[Exercise prompt]:
Beneath this line is the data. Output exactly the lines from the line with "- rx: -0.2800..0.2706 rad" to the line with "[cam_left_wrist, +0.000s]", both ends included, and nothing more.

Dataset section: Begin

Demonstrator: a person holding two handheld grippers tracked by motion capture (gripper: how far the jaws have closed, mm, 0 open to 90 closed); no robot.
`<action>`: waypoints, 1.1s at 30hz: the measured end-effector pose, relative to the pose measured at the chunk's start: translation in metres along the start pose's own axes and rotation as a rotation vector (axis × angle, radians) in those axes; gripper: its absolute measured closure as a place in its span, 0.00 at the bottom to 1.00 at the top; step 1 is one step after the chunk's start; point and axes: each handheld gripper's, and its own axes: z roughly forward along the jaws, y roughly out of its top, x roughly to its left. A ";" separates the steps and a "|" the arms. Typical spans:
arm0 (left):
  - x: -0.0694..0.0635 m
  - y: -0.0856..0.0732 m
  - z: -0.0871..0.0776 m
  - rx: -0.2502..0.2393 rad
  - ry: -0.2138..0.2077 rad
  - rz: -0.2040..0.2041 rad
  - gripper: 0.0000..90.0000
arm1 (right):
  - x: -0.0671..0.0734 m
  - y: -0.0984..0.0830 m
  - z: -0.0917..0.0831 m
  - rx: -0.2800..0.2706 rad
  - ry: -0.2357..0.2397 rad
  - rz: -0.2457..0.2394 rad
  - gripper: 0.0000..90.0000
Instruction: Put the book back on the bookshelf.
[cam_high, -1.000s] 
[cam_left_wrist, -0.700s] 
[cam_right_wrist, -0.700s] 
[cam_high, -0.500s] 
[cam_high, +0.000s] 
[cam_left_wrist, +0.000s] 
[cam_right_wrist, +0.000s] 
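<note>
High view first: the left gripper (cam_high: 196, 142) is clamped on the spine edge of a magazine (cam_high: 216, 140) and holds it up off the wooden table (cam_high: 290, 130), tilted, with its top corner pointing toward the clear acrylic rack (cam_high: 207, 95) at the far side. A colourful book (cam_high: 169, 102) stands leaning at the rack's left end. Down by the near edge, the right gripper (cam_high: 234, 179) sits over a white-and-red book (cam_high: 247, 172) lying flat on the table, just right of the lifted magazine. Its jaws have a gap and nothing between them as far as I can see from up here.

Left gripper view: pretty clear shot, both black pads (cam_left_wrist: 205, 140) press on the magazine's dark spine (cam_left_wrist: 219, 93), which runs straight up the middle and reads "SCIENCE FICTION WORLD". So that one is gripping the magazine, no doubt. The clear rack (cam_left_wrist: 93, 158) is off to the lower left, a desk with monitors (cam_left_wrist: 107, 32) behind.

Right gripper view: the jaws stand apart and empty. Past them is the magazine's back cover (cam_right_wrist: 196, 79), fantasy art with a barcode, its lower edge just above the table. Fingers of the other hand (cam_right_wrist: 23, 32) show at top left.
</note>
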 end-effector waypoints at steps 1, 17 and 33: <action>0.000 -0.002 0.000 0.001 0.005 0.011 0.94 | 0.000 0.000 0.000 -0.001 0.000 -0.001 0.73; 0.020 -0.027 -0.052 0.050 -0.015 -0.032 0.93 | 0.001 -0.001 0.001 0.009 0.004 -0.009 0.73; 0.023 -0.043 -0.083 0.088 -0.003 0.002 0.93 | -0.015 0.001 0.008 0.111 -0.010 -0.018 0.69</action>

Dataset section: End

[Solved exercise]:
  - rx: -0.2800..0.2706 rad
  - ry: -0.2357..0.2397 rad
  - rz: -0.2457..0.2394 rad
  - gripper: 0.0000..90.0000
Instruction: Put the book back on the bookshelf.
[cam_high, -1.000s] 
[cam_left_wrist, -0.700s] 
[cam_right_wrist, -0.700s] 
[cam_high, -0.500s] 
[cam_high, +0.000s] 
[cam_left_wrist, +0.000s] 

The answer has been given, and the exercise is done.